By Gráinne Ní Aodha, PA
Finding new bus drivers to hire is “the biggest constraint” on rolling out new services, Minister for Transport Eamon Ryan has said.
The Green Party leader was speaking at the National Transport Authority (NTA) launch of a plan for 67 new or “enhanced” rural bus routes in the year ahead.
Among the areas that will see attention paid to its bus routes are the Dingle-to-Dunquin, Longford-to-Roscommon, Dungarvan-to-Clonmel and Ring of Kerry routes.
Investment in rural bus services by the Department of Transport and NTA is set to double to 8.5 million euro this year, with routes operated by Bus Eireann and Transport for Ireland Local Link services.
Speaking in Co Offaly at the launch of the Connecting Ireland plan for 2023, Mr Ryan acknowledged that recruiting bus drivers was “the one restriction we have”.
“If we get the drivers, we’re going to provide the service,” he told reporters in Tullamore.
“That is the biggest constraint. Just talking to the Local Link company here, they’re saying ‘that’s what we need’ – particularly younger people to go into this profession. It’s a good job, you get thanked every day along the way.
“That’s the one restriction or the constraint that we have, we need more drivers.
“But as long as we get them, the funding is there, the organisation is there to make it happen.”
He said the new service was “good value” and is something everyone can use.
“The really good thing about them is they’re accessible – that’s good if you’re in a wheelchair, that’s good if you have a buggy, that’s good if you’re older.
“So it’s moving towards a really good quality service that is accessible, increasingly clean, but the key thing here is frequent, and good value for money.”
He said not all buses on the new rural routes would be electric, adding that the rollout was still at an early stage.
NTA chief executive Anne Graham said electric buses were being tested out in cities first.
“It will be moving to these Local Link routes as well, where we just need to test the battery serve, the distances that are travelled on Local Link services, and we need to get charging infrastructure in place as well.
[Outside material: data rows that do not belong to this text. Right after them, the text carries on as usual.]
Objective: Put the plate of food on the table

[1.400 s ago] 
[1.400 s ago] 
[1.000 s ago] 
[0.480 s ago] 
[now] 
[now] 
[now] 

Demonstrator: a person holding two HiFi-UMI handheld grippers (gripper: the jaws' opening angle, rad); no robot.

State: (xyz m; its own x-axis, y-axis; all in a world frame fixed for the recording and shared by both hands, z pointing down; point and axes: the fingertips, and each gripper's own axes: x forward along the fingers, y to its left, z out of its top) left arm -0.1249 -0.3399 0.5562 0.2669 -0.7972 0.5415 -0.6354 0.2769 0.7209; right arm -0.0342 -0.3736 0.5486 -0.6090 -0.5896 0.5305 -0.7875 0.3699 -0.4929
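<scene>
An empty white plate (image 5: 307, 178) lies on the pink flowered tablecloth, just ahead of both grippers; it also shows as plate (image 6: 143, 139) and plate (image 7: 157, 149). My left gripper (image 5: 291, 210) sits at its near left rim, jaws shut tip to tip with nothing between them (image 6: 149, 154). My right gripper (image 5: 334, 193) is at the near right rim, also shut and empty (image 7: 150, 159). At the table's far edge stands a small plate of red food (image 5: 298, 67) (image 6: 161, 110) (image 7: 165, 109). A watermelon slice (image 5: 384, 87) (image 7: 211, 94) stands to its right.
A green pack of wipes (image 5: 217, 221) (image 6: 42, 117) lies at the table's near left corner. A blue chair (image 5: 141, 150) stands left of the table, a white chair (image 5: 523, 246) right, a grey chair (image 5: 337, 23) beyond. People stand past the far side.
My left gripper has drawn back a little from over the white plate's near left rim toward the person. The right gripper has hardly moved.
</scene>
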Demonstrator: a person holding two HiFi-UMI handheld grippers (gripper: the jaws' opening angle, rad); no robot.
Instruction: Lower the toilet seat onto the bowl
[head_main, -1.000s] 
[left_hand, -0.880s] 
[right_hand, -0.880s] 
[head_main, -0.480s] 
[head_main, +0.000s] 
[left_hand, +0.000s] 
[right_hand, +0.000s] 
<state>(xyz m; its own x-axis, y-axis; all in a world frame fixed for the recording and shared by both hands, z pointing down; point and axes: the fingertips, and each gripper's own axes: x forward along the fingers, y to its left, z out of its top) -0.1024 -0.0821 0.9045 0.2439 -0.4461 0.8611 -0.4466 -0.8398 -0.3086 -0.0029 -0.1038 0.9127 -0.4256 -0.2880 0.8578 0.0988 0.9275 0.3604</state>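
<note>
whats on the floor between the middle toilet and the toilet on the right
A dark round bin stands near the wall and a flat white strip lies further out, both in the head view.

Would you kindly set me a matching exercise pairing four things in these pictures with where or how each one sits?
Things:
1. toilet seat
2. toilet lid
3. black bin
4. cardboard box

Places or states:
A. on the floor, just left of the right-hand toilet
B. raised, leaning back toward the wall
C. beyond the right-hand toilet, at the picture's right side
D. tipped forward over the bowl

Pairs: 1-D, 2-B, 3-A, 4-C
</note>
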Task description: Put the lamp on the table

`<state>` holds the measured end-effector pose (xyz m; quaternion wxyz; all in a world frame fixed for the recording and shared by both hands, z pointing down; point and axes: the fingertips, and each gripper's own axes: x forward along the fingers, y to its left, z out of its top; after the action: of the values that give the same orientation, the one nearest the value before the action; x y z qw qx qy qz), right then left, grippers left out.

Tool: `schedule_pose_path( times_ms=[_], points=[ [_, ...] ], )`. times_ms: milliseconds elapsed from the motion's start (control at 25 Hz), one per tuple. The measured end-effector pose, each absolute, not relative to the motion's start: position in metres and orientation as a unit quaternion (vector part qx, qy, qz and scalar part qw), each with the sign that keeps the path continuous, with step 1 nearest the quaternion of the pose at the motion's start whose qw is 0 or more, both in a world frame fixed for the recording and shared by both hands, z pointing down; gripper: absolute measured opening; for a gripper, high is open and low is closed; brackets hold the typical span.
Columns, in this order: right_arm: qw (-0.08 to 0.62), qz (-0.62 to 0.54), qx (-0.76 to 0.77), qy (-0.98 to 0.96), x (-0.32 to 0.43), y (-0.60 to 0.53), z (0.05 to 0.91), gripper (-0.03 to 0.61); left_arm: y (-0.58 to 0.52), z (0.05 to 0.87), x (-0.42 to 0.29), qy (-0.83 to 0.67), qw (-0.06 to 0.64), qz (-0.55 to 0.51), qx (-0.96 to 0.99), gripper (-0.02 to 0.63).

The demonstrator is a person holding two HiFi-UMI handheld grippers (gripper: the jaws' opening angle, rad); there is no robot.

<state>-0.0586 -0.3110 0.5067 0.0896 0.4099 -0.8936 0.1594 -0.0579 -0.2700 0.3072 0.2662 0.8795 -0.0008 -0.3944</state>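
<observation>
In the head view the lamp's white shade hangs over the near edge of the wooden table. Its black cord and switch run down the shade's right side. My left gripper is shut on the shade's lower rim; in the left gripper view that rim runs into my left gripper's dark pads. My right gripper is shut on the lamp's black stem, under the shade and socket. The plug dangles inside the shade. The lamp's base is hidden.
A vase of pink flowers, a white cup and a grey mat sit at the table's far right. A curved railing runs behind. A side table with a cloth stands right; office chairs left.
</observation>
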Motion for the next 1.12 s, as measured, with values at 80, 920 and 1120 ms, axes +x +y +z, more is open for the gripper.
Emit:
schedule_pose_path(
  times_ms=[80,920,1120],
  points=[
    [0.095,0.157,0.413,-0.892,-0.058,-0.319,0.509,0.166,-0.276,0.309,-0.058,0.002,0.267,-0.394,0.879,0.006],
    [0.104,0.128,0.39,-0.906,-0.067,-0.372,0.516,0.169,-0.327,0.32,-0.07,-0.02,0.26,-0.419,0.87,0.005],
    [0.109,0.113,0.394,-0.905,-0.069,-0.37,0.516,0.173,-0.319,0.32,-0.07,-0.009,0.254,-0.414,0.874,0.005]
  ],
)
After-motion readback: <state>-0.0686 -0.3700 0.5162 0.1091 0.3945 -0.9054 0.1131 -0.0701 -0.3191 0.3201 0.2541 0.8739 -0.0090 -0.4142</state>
“So there’s a bit of work to be done, but our ambition is to have all our subsidised public transport to be operated by zero-emission buses.”
When asked why investment in rural bus routes had not happened before now, Mr Ryan said that there was not the political will to do so – referring to the pledge in the programme for government to ensure a 2:1 spending ratio on public transport over road infrastructure.
He also said this approach was “working”, and referred to figures that indicate the use of public transport has exceeded pre-pandemic levels.
“We reduced fares last year by 20%. We’re an outlier now internationally, the numbers have come back in Ireland the way they haven’t elsewhere. So the people have responded, particularly with those lower fares and greater frequency.
“Maybe people thought ‘people would never use that’. But actually, when you provide good quality public transport, the Irish people flock to it. And that’s what’s happening at the moment.”
He said that the government’s first priority on roads would be “maintaining the safety and the quality of the existing network”, and the second would be bypasses “so our towns become really attractive places”.
When asked about the cost-of-living package expected to be unveiled next week, he said the government had seen research on certain cohorts of people who are struggling with high bills during the energy crisis.
“The likes of lone parents, the likes of their particular categories in society – we’ve always know this – that they find it particularly difficult.”
He said that “the exact balance, the exact mix” of the spring measures from the State would be unveiled next week.
When asked about some questioning of the high airmiles expected as part of Mr Ryan’s trip to China for St Patrick’s Day, he said: “I can understand the argument.
“But I don’t agree. I think sometimes we do need to travel. I do need to play our part in the world in terms of the diplomacy and in global politics. We’re a small country, but actually we have a significant voice.”